Zwei Wochen nach den jüngsten Terroranschlägen hat Frankreich der Opfer der Attacken in Paris und Saint-Denis gedacht. Mehr als 1000 geladene Gäste kamen zu einer Zeremonie am Invalidendom, darunter zahlreiche Angehörige der 130 Toten.

Gedenken an Terroropfer in Frankreich
Ian Langsdon Gedenken an Terroropfer in Frankreich

Während der Zeremonie war eine Ansprache von Frankreichs Präsident François Hollande vorgesehen. Viele Franzosen schmückten Häuser und Fenster mit der blau-weiß-roten Landesflagge.

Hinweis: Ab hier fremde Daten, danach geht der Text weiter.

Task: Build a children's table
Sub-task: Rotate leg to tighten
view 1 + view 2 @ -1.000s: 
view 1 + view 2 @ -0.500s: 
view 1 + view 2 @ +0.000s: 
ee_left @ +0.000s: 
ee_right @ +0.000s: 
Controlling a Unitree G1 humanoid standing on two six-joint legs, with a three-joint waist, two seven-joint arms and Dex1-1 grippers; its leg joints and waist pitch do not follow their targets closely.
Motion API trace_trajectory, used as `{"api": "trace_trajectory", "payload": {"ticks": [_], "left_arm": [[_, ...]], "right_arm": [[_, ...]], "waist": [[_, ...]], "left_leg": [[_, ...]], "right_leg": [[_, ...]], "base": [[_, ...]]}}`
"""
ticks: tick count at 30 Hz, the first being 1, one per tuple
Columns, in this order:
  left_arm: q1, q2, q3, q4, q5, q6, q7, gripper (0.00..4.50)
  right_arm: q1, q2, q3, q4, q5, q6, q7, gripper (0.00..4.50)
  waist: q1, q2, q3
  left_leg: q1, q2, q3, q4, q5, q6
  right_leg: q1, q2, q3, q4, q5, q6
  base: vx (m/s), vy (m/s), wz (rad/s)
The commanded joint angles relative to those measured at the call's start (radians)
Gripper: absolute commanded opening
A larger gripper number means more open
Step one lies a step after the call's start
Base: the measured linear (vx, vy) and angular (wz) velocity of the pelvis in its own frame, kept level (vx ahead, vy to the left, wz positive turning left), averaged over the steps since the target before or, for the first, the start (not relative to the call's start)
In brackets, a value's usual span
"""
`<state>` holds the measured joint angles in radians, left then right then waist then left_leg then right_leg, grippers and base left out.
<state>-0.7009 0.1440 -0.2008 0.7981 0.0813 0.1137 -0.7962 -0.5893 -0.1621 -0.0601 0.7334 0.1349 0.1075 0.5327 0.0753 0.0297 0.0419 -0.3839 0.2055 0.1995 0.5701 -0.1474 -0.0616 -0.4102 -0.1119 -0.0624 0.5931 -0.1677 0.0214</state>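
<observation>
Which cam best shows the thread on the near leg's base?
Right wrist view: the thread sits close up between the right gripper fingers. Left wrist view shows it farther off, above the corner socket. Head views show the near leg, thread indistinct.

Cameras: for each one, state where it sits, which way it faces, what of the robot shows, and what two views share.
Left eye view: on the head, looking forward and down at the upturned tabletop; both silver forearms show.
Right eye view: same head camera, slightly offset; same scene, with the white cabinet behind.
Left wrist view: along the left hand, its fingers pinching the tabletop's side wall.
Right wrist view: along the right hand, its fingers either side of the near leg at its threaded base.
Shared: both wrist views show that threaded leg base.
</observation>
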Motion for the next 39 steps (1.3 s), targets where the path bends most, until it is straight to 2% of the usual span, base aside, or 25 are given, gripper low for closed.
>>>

Im Kampf gegen die Terrormiliz Islamischer Staat (IS), die sich zu der Mordserie bekannt hatte, schmiedet Hollande weiter an einer internationalen Koalition inklusive Russland. Dabei bricht Frankreich auch mit seiner bisherigen Politik. Außenminister Laurent Fabius deutete am Freitag die Möglichkeit an, auch die Streitkräfte von Syriens Machthaber Baschar al-Assad an einem Bündnis gegen den IS zu beteiligen. Dies galt bisher als ausgeschlossen.

Islamistische Terroristen hatten am 13. November an mehreren Orten in der Hauptstadt und am Fußballstadion in Saint-Denis zugeschlagen. Dabei waren 130 Menschen getötet worden. Seitdem gilt in Frankreich der Ausnahmezustand. Das Land hat den Kampf gegen den IS verschärft.